Segment Start: Supplied information

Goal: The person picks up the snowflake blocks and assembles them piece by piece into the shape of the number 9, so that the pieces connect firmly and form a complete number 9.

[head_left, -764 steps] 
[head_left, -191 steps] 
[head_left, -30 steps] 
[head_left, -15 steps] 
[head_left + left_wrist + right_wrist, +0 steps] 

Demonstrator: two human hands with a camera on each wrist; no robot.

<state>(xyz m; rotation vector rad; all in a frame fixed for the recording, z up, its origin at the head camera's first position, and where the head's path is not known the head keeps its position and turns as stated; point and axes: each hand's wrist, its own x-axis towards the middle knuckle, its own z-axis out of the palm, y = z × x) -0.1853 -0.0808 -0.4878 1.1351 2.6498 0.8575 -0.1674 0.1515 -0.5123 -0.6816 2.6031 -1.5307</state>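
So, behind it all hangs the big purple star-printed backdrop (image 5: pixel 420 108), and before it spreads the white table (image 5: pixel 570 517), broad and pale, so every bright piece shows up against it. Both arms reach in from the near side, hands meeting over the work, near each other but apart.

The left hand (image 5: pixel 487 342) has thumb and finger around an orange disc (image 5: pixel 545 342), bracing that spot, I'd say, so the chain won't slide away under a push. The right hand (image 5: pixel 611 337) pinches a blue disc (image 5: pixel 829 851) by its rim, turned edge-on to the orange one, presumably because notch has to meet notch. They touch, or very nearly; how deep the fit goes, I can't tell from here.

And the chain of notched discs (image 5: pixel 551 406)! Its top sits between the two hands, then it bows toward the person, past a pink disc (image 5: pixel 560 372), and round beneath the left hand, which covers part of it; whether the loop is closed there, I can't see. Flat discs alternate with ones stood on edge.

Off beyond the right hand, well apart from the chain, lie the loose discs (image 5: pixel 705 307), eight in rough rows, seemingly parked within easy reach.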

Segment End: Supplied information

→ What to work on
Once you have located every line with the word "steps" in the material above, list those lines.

→ Answer space
[head_left, -764 steps] 
[head_left, -191 steps] 
[head_left, -30 steps] 
[head_left, -15 steps] 
[head_left + left_wrist + right_wrist, +0 steps] 

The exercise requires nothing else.